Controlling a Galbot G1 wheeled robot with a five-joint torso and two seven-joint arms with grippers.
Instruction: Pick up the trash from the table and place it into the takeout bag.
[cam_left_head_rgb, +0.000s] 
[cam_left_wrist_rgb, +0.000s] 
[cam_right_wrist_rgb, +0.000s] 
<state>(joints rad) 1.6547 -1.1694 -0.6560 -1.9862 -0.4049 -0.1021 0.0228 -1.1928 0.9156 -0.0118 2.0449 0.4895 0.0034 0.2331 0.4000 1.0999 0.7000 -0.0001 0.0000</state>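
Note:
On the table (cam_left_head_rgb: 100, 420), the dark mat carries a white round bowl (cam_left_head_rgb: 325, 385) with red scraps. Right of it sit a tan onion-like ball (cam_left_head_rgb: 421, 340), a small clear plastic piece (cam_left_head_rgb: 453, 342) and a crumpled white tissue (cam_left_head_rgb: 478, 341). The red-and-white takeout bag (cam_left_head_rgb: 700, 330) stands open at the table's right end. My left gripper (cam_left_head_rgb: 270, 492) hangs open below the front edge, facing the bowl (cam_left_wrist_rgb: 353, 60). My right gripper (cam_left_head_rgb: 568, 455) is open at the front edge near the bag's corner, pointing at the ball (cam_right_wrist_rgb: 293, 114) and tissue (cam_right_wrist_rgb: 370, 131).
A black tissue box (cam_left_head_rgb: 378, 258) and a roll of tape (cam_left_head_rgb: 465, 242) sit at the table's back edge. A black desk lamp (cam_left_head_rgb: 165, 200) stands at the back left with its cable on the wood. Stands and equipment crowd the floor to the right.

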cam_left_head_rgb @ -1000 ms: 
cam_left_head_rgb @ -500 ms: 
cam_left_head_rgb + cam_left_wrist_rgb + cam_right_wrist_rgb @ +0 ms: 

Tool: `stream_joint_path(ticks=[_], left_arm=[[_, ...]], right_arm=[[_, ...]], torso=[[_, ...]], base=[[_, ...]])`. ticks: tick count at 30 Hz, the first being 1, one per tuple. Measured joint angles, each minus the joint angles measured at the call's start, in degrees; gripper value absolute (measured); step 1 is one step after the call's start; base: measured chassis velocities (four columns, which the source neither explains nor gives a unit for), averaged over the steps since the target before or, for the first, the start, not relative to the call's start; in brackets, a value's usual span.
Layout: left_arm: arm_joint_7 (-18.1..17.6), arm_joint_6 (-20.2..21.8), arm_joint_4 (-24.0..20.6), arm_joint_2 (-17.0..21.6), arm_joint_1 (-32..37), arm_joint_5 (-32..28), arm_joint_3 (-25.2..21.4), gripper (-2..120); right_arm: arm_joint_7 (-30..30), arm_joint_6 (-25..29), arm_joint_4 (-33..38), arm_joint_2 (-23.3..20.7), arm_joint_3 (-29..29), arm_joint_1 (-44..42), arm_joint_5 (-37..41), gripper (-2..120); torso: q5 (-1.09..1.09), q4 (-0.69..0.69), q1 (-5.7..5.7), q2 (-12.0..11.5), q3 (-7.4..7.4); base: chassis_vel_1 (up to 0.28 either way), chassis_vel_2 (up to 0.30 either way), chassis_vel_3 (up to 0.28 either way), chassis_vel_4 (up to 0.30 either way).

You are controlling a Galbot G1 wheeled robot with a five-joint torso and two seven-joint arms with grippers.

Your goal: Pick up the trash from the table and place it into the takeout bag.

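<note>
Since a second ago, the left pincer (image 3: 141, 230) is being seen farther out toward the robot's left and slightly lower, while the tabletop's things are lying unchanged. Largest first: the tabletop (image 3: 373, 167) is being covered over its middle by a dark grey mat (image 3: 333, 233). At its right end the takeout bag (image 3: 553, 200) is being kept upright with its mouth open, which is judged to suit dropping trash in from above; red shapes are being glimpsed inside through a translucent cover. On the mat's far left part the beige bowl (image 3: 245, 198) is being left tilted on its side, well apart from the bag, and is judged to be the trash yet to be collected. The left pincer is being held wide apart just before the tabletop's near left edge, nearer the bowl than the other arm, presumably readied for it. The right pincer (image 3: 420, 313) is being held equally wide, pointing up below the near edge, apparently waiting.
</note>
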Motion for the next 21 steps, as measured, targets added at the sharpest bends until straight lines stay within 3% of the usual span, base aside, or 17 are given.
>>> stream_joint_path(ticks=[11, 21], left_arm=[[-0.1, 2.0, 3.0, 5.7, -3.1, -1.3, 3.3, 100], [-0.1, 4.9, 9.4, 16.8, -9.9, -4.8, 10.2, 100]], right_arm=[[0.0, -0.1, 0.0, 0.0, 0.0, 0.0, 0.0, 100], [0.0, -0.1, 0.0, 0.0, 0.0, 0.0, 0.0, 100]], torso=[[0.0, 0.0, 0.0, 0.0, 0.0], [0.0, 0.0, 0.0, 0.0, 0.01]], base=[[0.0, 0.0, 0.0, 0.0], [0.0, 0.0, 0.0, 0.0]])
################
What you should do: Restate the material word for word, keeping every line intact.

Solution for this problem:
Controlling a Galbot G1 wheeled robot with a five-joint torso and two seven-joint arms with grippers.
Instruction: Pick up the trash from the table and place it into the takeout bag.
[cam_left_head_rgb, +0.000s] 
[cam_left_wrist_rgb, +0.000s] 
[cam_right_wrist_rgb, +0.000s] 
<state>(joints rad) 1.6547 -1.1694 -0.6560 -1.9862 -0.4049 -0.1021 0.0228 -1.1928 0.9156 -0.0118 2.0449 0.4895 0.0034 0.2331 0.4000 1.0999 0.7000 -0.0001 0.0000</state>
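Note:
On the table (cam_left_head_rgb: 100, 420), the dark mat carries a white round bowl (cam_left_head_rgb: 325, 385) with red scraps. Right of it sit a tan onion-like ball (cam_left_head_rgb: 421, 340), a small clear plastic piece (cam_left_head_rgb: 453, 342) and a crumpled white tissue (cam_left_head_rgb: 478, 341). The red-and-white takeout bag (cam_left_head_rgb: 700, 330) stands open at the table's right end. My left gripper (cam_left_head_rgb: 270, 492) hangs open below the front edge, facing the bowl (cam_left_wrist_rgb: 353, 60). My right gripper (cam_left_head_rgb: 568, 455) is open at the front edge near the bag's corner, pointing at the ball (cam_right_wrist_rgb: 293, 114) and tissue (cam_right_wrist_rgb: 370, 131).
A black tissue box (cam_left_head_rgb: 378, 258) and a roll of tape (cam_left_head_rgb: 465, 242) sit at the table's back edge. A black desk lamp (cam_left_head_rgb: 165, 200) stands at the back left with its cable on the wood. Stands and equipment crowd the floor to the right.
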
cam_left_head_rgb @ -1000 ms: 
cam_left_head_rgb @ -500 ms: 
cam_left_head_rgb + cam_left_wrist_rgb + cam_right_wrist_rgb @ +0 ms: 

Tool: `stream_joint_path(ticks=[_], left_arm=[[_, ...]], right_arm=[[_, ...]], torso=[[_, ...]], base=[[_, ...]])`. ticks: tick count at 30 Hz, the first being 1, one per tuple. Measured joint angles, each minus the joint angles measured at the call's start, in degrees; gripper value absolute (measured); step 1 is one step after the call's start; base: measured chassis velocities (four columns, which the source neither explains nor gives a unit for), averaged over the steps since the target before or, for the first, the start, not relative to the call's start; in brackets, a value's usual span.
Layout: left_arm: arm_joint_7 (-18.1..17.6), arm_joint_6 (-20.2..21.8), arm_joint_4 (-24.0..20.6), arm_joint_2 (-17.0..21.6), arm_joint_1 (-32..37), arm_joint_5 (-32..28), arm_joint_3 (-25.2..21.4), gripper (-2..120); right_arm: arm_joint_7 (-30..30), arm_joint_6 (-25..29), arm_joint_4 (-33..38), arm_joint_2 (-23.3..20.7), arm_joint_3 (-29..29), arm_joint_1 (-44..42), arm_joint_5 (-37..41), gripper (-2..120); torso: q5 (-1.09..1.09), q4 (-0.69..0.69), q1 (-5.7..5.7), q2 (-12.0..11.5), q3 (-7.4..7.4); base: chassis_vel_1 (up to 0.28 either way), chassis_vel_2 (up to 0.30 either way), chassis_vel_3 (up to 0.28 either way), chassis_vel_4 (up to 0.30 either way).

You are controlling a Galbot G1 wheeled robot with a five-joint torso and two seven-joint arms with grippers.

Your goal: Pick up the trash from the table and place it into the takeout bag.

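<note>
Since a second ago, the left pincer (image 3: 141, 230) is being seen farther out toward the robot's left and slightly lower, while the tabletop's things are lying unchanged. Largest first: the tabletop (image 3: 373, 167) is being covered over its middle by a dark grey mat (image 3: 333, 233). At its right end the takeout bag (image 3: 553, 200) is being kept upright with its mouth open, which is judged to suit dropping trash in from above; red shapes are being glimpsed inside through a translucent cover. On the mat's far left part the beige bowl (image 3: 245, 198) is being left tilted on its side, well apart from the bag, and is judged to be the trash yet to be collected. The left pincer is being held wide apart just before the tabletop's near left edge, nearer the bowl than the other arm, presumably readied for it. The right pincer (image 3: 420, 313) is being held equally wide, pointing up below the near edge, apparently waiting.
</note>
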Motion for the next 21 steps, as measured, targets added at the sharpest bends until straight lines stay within 3% of the usual span, base aside, or 17 are given.
>>> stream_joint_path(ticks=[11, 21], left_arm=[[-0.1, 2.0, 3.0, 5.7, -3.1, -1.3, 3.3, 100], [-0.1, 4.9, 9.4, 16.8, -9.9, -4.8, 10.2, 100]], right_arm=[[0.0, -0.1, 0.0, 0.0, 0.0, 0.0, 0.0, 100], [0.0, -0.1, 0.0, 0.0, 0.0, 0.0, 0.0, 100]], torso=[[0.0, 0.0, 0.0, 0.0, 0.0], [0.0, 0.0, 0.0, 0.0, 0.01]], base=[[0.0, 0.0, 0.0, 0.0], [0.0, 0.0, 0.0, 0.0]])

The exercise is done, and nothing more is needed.